Exercise — Each record that follows must be printed exactly as given.

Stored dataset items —
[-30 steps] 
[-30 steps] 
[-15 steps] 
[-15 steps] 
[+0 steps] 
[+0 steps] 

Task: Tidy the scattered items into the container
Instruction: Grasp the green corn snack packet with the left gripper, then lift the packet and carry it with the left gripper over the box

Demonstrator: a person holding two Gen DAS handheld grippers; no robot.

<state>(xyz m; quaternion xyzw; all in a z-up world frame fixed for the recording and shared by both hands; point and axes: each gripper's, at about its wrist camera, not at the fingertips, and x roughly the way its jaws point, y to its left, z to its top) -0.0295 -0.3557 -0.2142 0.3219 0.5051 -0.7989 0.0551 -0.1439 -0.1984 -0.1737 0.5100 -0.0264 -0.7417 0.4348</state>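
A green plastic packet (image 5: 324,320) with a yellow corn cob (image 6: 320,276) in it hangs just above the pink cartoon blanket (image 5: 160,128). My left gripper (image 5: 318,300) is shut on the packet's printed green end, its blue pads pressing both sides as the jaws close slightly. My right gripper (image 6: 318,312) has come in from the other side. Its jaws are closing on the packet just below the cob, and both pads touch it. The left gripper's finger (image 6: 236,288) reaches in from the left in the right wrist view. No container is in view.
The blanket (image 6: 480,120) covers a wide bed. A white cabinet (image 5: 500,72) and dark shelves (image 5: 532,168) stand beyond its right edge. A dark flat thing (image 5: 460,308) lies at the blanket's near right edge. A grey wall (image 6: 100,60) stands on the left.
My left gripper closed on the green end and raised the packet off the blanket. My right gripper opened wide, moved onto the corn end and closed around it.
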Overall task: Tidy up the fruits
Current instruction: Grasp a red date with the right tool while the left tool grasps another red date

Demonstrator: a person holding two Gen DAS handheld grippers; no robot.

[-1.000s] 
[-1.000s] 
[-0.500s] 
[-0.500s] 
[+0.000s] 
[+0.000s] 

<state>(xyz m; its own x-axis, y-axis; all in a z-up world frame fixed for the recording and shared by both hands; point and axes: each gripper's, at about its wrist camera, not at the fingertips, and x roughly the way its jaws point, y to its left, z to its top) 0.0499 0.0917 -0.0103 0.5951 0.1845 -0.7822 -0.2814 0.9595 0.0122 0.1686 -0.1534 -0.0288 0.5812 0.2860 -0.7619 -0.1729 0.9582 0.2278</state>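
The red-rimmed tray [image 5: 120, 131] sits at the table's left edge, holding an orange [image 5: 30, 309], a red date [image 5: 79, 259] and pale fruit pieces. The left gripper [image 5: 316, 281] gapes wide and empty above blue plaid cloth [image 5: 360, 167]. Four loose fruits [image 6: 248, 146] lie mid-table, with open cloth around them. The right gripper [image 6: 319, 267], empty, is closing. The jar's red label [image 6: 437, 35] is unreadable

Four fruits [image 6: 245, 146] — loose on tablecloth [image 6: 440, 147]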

Output of the exercise —
[-30 steps] 
[-30 steps] 
[-15 steps] 
[-15 steps] 
[+0 steps] 
[+0 steps] 

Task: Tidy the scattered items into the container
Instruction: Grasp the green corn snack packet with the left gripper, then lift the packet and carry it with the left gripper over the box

Demonstrator: a person holding two Gen DAS handheld grippers; no robot.

<state>(xyz m; quaternion xyzw; all in a z-up world frame fixed for the recording and shared by both hands; point and axes: each gripper's, at about its wrist camera, not at the fingertips, and x roughly the way its jaws point, y to its left, z to its top) -0.0295 -0.3557 -0.2142 0.3219 0.5051 -0.7989 0.0551 -0.1439 -0.1984 -0.1737 0.5100 -0.0264 -0.7417 0.4348</state>
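A green plastic packet (image 5: 324,320) with a yellow corn cob (image 6: 320,276) in it hangs just above the pink cartoon blanket (image 5: 160,128). My left gripper (image 5: 318,300) is shut on the packet's printed green end, its blue pads pressing both sides as the jaws close slightly. My right gripper (image 6: 318,312) has come in from the other side. Its jaws are closing on the packet just below the cob, and both pads touch it. The left gripper's finger (image 6: 236,288) reaches in from the left in the right wrist view. No container is in view.
The blanket (image 6: 480,120) covers a wide bed. A white cabinet (image 5: 500,72) and dark shelves (image 5: 532,168) stand beyond its right edge. A dark flat thing (image 5: 460,308) lies at the blanket's near right edge. A grey wall (image 6: 100,60) stands on the left.
My left gripper closed on the green end and raised the packet off the blanket. My right gripper opened wide, moved onto the corn end and closed around it.
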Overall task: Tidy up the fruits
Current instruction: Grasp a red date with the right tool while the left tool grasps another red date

Demonstrator: a person holding two Gen DAS handheld grippers; no robot.

[-1.000s] 
[-1.000s] 
[-0.500s] 
[-0.500s] 
[+0.000s] 
[+0.000s] 

<state>(xyz m; its own x-axis, y-axis; all in a z-up world frame fixed for the recording and shared by both hands; point and axes: each gripper's, at about its wrist camera, not at the fingertips, and x roughly the way its jaws point, y to its left, z to its top) 0.0499 0.0917 -0.0103 0.5951 0.1845 -0.7822 -0.2814 0.9595 0.0122 0.1686 -0.1534 -0.0288 0.5812 0.2860 -0.7619 -0.1729 0.9582 0.2278</state>
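The red-rimmed tray [image 5: 120, 131] sits at the table's left edge, holding an orange [image 5: 30, 309], a red date [image 5: 79, 259] and pale fruit pieces. The left gripper [image 5: 316, 281] gapes wide and empty above blue plaid cloth [image 5: 360, 167]. Four loose fruits [image 6: 248, 146] lie mid-table, with open cloth around them. The right gripper [image 6: 319, 267], empty, is closing. The jar's red label [image 6: 437, 35] is unreadable

Four fruits [image 6: 245, 146] — loose on tablecloth [image 6: 440, 147]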

No further output is expected for this exercise.